- [WORK TASK]
Line by line, give the data again exactly as it appears.
━━ GIVEN MATERIAL ━━
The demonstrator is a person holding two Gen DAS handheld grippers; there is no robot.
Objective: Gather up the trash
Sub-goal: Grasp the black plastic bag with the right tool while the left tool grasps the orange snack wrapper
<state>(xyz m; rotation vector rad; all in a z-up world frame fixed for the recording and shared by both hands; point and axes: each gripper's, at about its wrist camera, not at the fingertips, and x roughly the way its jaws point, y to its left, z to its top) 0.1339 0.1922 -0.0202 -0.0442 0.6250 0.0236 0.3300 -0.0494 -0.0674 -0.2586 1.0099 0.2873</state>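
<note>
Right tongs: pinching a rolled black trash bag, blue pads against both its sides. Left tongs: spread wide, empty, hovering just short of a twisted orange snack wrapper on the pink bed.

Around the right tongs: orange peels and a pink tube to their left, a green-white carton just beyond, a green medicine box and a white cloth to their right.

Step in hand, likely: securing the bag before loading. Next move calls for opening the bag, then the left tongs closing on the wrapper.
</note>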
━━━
- [THE ANSWER]
The demonstrator is a person holding two Gen DAS handheld grippers; there is no robot.
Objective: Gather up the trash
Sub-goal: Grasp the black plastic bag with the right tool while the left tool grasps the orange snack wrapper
<state>(xyz m; rotation vector rad; all in a z-up world frame fixed for the recording and shared by both hands; point and axes: each gripper's, at about its wrist camera, not at the fingertips, and x roughly the way its jaws point, y to its left, z to its top) 0.1339 0.1922 -0.0202 -0.0442 0.6250 0.0236 0.3300 -0.0494 -0.0674 -0.2586 1.0099 0.2873</state>
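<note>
Right tongs: pinching a rolled black trash bag, blue pads against both its sides. Left tongs: spread wide, empty, hovering just short of a twisted orange snack wrapper on the pink bed.

Around the right tongs: orange peels and a pink tube to their left, a green-white carton just beyond, a green medicine box and a white cloth to their right.

Step in hand, likely: securing the bag before loading. Next move calls for opening the bag, then the left tongs closing on the wrapper.
</note>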

This response contains the complete answer.